Schwarzes Meer

[123] Schwarzes Meer (im Mittelalter Pontus Euxinus, bei den Russen Tschornoje more, bei den Neugriechen Mauri Thalassa, bei den Türken Kara Dengiz), ein fast abgeschlossenes Binnenmeer, das im W. die Ostküsten der europäischen Türkei (mit Ostrumelien und Bulgarien), Rumäniens und das russische Gouv. Bessarabien, im N. die neurussischen Gouvernements Cherson, Taurien, Jekaterinoslaw, das Donische Gebiet und das Kubangebiet, im O. die transkaukasischen Länder und im Süden Kleinasien bespült. Es steht im äußersten Südwesten durch die schmale, flußartige Meerenge, die Straße von Konstantinopel (Thrakischer Bosporus) und die Straße der Dardanellen (Hellespont), zwischen denen das Marmarameer (Propontis) liegt, mit dem Mittelmeer in Verbindung (s. die Karten »Länder des Mittelmeers«, »Rußland« und »Kaukasien«, für die Südküste auch Karte »Kleinasien«, für die Westküste die Karte »Balkanhalbinsel«). Die Größe des Schwarzen Meeres mit seiner seichten Fortsetzung im NO., dem Asowschen Meer, beträgt 453,000 qkm, ohne das Asowsche Meer 417,000 qkm, seine größte Länge von W. nach O. 1200 km und seine größte Breite 600 km. Das Asowsche Meer steht durch die Straße von Kertsch (Kimmerischer Bosporus) mit dem Pontus in Verbindung. Das Schwarze Meer mit den niedrigen, versumpften Gestaden im N. enthält außer der in der Straße von Kertsch durch die Mündungen des Kuban gebildeten Insel Taman nur ein einziges Eiland, die Schlangeninsel, in der Nähe der Donaumündungen, ist somit beispiellos inselarm. In der einförmigen Küstengestaltung des nördlichen Ufers bringt die Halbinsel Krim, die durch den schmalen Isthmus von Perekop mit dem Festland zusammenhängt, einige Gliederung[123] hervor. Ihre Nordostseite bespült das Faule Meer oder Siwasch.

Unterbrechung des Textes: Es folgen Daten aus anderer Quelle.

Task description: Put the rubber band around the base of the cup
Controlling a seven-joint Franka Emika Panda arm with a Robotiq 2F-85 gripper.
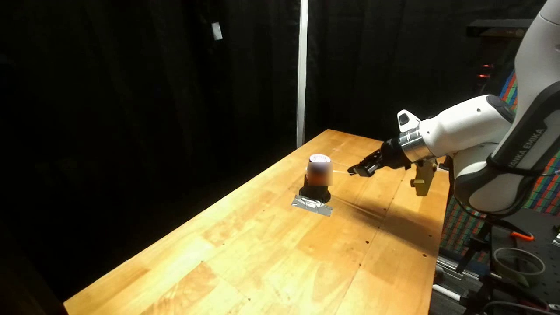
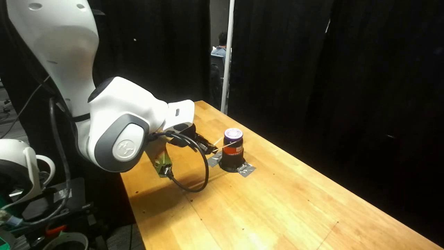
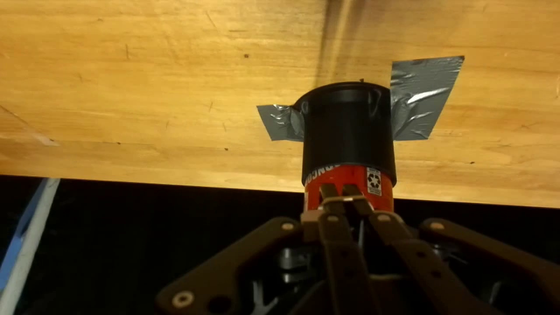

Das Schwarze Meer mit seinen dichten Nebelmassen, nordischen Stürmen, unter Eisdecken erstarrenden Flußmündungen bildet einen Gegensatz zu dem griechischen Archipelagus und mußte den Griechen mit Recht als ein Pontos axeinos (»unwirtliches Meer«), wie es ursprünglich hieß, erscheinen; erst später, nach der Stiftung zahlreicher Kolonien, wurde der Name in Pontos euxeinos (»gastliches Meer«) umgewandelt. Wegen der meist aus O. und NO. tobenden Stürme und des besonders im Winter häufig auftretenden Nebels, nicht wegen seiner Wasserfarbe hat das Meer seinen gegenwärtigen Namen erhalten.

Die Gewässer des Schwarzen Meeres haben einen geringern Salzgehalt als jene des Mittelmeers, nämlich nur 15–18‰. Das Schwarze Meer empfängt (wie die Ostsee) aus den in dasselbe mündenden großen Strömen eine bedeutende Menge süßen Wassers und ist dabei einer sehr geringen Verdunstung ausgesetzt. Regelmäßige Strömungen sind an der Oberfläche des Schwarzen Meeres nach den neuesten russischen Untersuchungen nicht nachweisbar, dagegen existiert eine Tiefenströmung, die dem Schwarzen Meer durch den Bosporus ständig salzreiches Wasser zuführt. Ebbe und Flut sind im Schwarzen Meer kaum bemerkbar. Die Tiefe beträgt an der Nordwestküste nur 70–110 m, steigt bedeutend im Ostteil und erreicht zwischen der Krim und Kleinasien 2244 m; die mittlere Tiefe des Schwarzen Meeres ist zu 1197 m berechnet. Die Temperatur am Boden beträgt in großen Tiefen 9°, doch findet man in den Tiefen von 50–60 m auffälligerweise niedrigere Temperaturen von nur 6–7°. Auch in dieser Beziehung ist somit das Schwarze Meer der Ostsee ähnlich, aber unähnlich den offenen Ozeanen. In Tiefen von 150 m hat das Wasser einen Geruch von Schwefelwasserstoff, und von 400 m ab enthält es so viel von diesem Gase, daß jedes organische Leben unmöglich wird. Ankerplätze finden sich an allen Küsten des Schwarzen Meeres. Die Fischerei ist nicht unbedeutend, ihr Ertrag erreicht für die russische Küste 9 Mill. Rub. jährlich. Ferner werden in den Strandseen (in der Krim und bei Akkerman) bedeutende Mengen von Salz gewonnen (1892: 4,1 Mill. metr. Ztr.).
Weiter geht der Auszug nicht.